Load your csv file into a dataframe. Then create a new 0/1 response variable in your dataframe where 1 = the response variable level that you are trying to predict (ie. the success level) and 0 = the response variable level that you are not trying to predict (ie. the failure level).
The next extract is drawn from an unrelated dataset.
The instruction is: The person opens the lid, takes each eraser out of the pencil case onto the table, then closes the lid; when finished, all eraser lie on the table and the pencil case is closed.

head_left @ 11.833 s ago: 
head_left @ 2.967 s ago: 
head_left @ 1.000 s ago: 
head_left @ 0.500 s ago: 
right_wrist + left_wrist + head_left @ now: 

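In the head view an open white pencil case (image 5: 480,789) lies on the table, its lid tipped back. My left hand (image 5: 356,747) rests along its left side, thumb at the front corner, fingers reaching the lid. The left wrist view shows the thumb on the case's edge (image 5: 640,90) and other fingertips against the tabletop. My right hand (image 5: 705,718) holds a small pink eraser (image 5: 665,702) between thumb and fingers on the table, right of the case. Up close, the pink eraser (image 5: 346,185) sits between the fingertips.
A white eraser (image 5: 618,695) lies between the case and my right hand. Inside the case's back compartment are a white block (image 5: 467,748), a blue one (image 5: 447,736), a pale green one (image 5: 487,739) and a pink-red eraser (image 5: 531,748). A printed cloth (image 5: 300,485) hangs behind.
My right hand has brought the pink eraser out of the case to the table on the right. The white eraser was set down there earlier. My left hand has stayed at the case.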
Finally, display the first 5 rows of your updated dataframe below.

In [3]:
df = pd.read_csv('seattle_airbnb_listings_cleaned.csv')
df.head()

Unnamed: 0,price,review_scores_rating,number_of_reviews,security_deposit,cleaning_fee,neighborhood,property_type,room_type,accommodates,bathrooms,beds,host_response_time,host_response_rate,host_acceptance_rate,host_is_superhost,host_has_profile_pic,host_identity_verified
0,300,100,24,500,95,Wallingford,House,Entire home/apt,5,1.5,3,within a few hours,1.0,1,t,t,t
1,149,96,11,300,105,Wallingford,Apartment,Entire home/apt,6,1.0,3,within an hour,1.0,1,f,t,t
2,95,95,79,150,40,Wallingford,Apartment,Entire home/apt,3,1.0,2,within an hour,1.0,1,f,t,t
3,105,100,13,500,50,Wallingford,House,Private room,2,2.0,1,within a few hours,1.0,1,t,t,t
4,140,99,30,250,65,Wallingford,House,Entire home/apt,2,1.0,1,within an hour,1.0,1,t,t,t


In [6]:
df['y'] = df['host_is_superhost'].map({'f':0, 't':1})
df.head()

Unnamed: 0,price,review_scores_rating,number_of_reviews,security_deposit,cleaning_fee,neighborhood,property_type,room_type,accommodates,bathrooms,beds,host_response_time,host_response_rate,host_acceptance_rate,host_is_superhost,host_has_profile_pic,host_identity_verified,y
0,300,100,24,500,95,Wallingford,House,Entire home/apt,5,1.5,3,within a few hours,1.0,1,t,t,t,1
1,149,96,11,300,105,Wallingford,Apartment,Entire home/apt,6,1.0,3,within an hour,1.0,1,f,t,t,0
2,95,95,79,150,40,Wallingford,Apartment,Entire home/apt,3,1.0,2,within an hour,1.0,1,f,t,t,0
3,105,100,13,500,50,Wallingford,House,Private room,2,2.0,1,within a few hours,1.0,1,t,t,t,1
4,140,99,30,250,65,Wallingford,House,Entire home/apt,2,1.0,1,within an hour,1.0,1,t,t,t,1


<hr>

## <u>Tutorial</u>: Fitting a Regression Curve with No Explanatory Variables

If you would like to fit a logistic regression (or linear regression) model in the **statsmodels.formula.api** package that does not have any explanatory variables (ie. just the intercept), you can write a 1 where you normally put the explanatory variables in the **.logit()** function or the **.ols()** function as shown below.

In [7]:
import pandas as pd
df_temp=pd.DataFrame({'y': [1,1,0,0,1,1,0]})
df_temp

Unnamed: 0,y
0,1
1,1
2,0
3,0
4,1
5,1
6,0


In [8]:
import statsmodels.formula.api as smf
example_model = smf.logit('y~1', data=df_temp).fit()
example_model.summary()

Optimization terminated successfully.
         Current function value: 0.682908
         Iterations 4


0,1,2,3
Dep. Variable:,y,No. Observations:,7.0
Model:,Logit,Df Residuals:,6.0
Method:,MLE,Df Model:,0.0
Date:,"Wed, 10 Nov 2021",Pseudo R-squ.:,5.282e-12
Time:,15:29:41,Log-Likelihood:,-4.7804
converged:,True,LL-Null:,-4.7804
Covariance Type:,nonrobust,LLR p-value:,

0,1,2,3,4,5,6
,coef,std err,z,P>|z|,[0.025,0.975]
Intercept,0.2877,0.764,0.377,0.706,-1.209,1.785


<hr>

## 2.  [4.5 pts]  Forward Selection with BIC Score

Next, starting with the logistic regression model with **no explanatory variables**, perform a forward selection algorithm using the BIC in attempt to find a logistic regression with the lowest BIC score.
* You should consider 4 possible explanatory variables in this algorithm.
* You will use your **full dataset** when fitting this logistic regression model (ie. you should *not* split this dataset up into training and a test datasets in this particular assignment).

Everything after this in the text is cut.